My hearing is coming up. Granted they'll call, no one seems to understand that I don't wanna f*cking talk to them AT ALL!!! I know the people at the court just don't give a sh!t, they don't care that if things don't go my way I could lose all unemployment and possibly have to pay them back. Nope they don't care at all. Why the hell should they? :roll:

I had complaints today. Who the hell am I kidding? I've always got complaints. I'm not even gonna bother with them though. I'm just gonna spend the day not giving two flying f*cks about anything. I mean apparently I'm not any useful for helping anyone so whatever. I don't care. I"m just gonna stop trying to help.....

I still don't have a job and my mom so kindly ( :roll: ) had to remind me that I'd been out of work six months now. NO SH!T!!!!!! I HAD NO IDEA!!!! :roll: Well thanx mom, ya know it's not like I'm not looking, I AM. nothing is f*cking coming up though. I'm doin my share of the work and because of the crappy economy, no one has any jobs available. I don't need any damn reminders about how I don't f*ckin' have a job.

Screw all this I'm going back to bed and staying there.......

are you addicted to technology
You understand technology.

Technology, for you, is just an added bonus to life. You figure out how to work it, and let it help you out. You also find time to have other things in your life, like fresh air, and listening. Keep it up, and don't let technology take over!

HA! I don't understand sh!t about it.





It's like a book elegantly bound but in a language that you can't read

hey everyone. How are ya? I"m good. Sitting here watching Liar Liar. It's almost over but oh well. All good movies must come to an end I guess.

Bandit made a funny noise this morning. He was sitting at our bedroom door howling but it sounded more like he was mooing like a cow. So we might have a reincarnated farm animals for dogs. Bandit's a cow and Baxter's a pig. Not sure what priscilla would be. Probably a rattle snake, she hisses a lot.

Eh I found something amusing to do last night. I made my own motivational posters:P

Sniper Kitty Lilo Stitch Which one do y'all like best?

What dessert are you?

You are a sugar Cookie!
You're sweet, cute, and lovable! The great thing about being a sugar cookie is that you don't need to come to good things, the good things come to you! You also have the power to make those around you feel better!
Try making friends with: Muffins



I want to be there when you're happy, I want to love you when you're sad.

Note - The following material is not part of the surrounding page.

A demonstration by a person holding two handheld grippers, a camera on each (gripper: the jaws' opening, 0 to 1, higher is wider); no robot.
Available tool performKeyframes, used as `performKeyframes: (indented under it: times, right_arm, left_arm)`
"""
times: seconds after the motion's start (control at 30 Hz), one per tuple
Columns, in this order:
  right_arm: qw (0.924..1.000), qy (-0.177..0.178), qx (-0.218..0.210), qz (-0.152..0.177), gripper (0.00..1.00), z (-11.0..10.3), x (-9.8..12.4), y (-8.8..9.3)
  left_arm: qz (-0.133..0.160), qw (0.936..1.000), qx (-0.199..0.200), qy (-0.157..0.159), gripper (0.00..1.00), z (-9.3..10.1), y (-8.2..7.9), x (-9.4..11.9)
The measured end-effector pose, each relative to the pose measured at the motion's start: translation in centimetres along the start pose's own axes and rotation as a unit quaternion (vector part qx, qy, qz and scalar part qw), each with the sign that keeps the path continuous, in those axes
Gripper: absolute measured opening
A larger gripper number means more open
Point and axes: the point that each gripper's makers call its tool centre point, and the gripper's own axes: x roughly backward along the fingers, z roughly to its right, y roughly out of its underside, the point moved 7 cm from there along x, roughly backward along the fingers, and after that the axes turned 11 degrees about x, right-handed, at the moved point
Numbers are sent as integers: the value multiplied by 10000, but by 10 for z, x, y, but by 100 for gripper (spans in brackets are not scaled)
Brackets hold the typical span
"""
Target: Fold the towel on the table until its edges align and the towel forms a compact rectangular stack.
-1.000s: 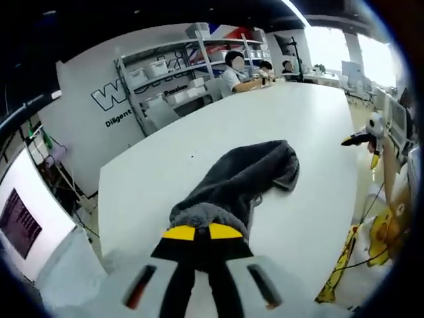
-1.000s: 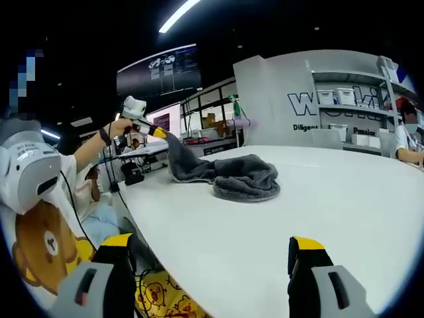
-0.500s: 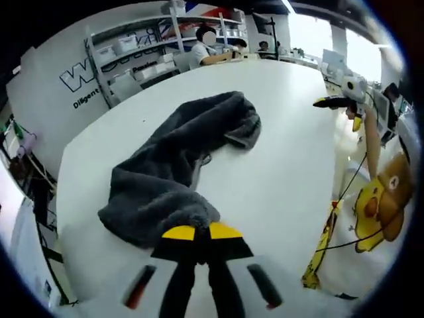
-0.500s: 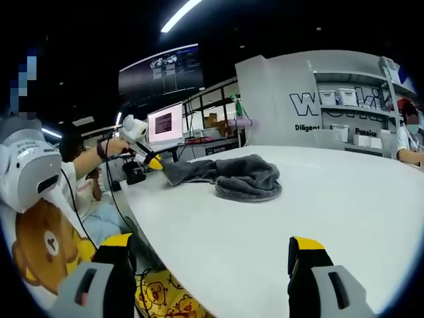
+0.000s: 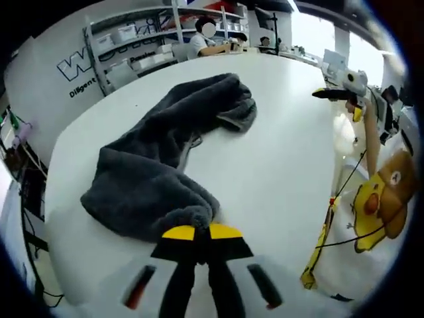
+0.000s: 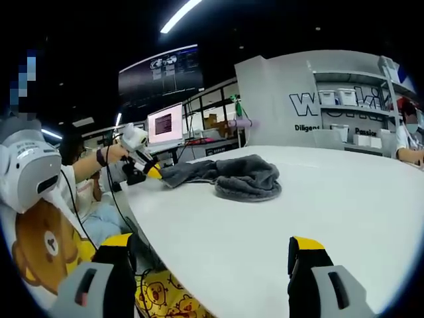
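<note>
Two grippers in play. Your left gripper (image 5: 197,233) has its yellow-tipped jaws pinched together on a corner of the towel (image 5: 162,169), which spreads away toward 12 o'clock across the table (image 5: 285,179) as a rumpled grey strip, far end curled over near 1 o'clock. In the right gripper view the left gripper (image 6: 150,169) sits at about 9 o'clock, low by the table edge, with the towel (image 6: 225,175) trailing from it toward centre and bunched in a thick roll at its far end.

Your right gripper (image 6: 210,255) stands wide apart, holding nothing, well clear of the cloth; it also shows in the left gripper view at 2 o'clock (image 5: 344,99), raised beyond the table's side.

Judgement: the towel is not yet flat, so no fold can align. Keep the held corner low, near the tabletop, and pull steadily along the strip's length to draw out slack. Bring the right gripper to a second corner before lifting. The bunched far end will likely need opening first. Risk: dragging the cloth over the near table edge.
</note>
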Motion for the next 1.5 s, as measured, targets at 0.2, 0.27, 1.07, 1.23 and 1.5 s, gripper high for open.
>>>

hey eeryone. How are ya? I'm not too bad today.

Welcome to the madness that I call Saturday. People are out shopping, drivers are being stupider then usual, and I'm still slipping on my driveway. Under the tire of my car is a patch of ice that isn't getting smaller. Oh and people are gonna drink. If none of that is madness then I dunno what is.

I went looking around Kohls today and people are insane for standing in the long, looks to be never ending line. Specially since they don't have anything that great to begin with. It's all over priced, easily breaking crap. Ah well, can't hurt to look anyway.

I'm debating if I'm gonna go anywhere else though. Probably not though, unless i feel like going out to eat.. But we'll see. Other than that I may just sit here and try to stay warm.

What drink are you?
Hot Chocolate

You like curling up by the fire or cuddling up with a bf/gf. Cold weather makes you happy and u like winter sports like snowboarding and skiing.

Only part of that that is true about me is the first sentence:P but other then that I love Hot Cocoa.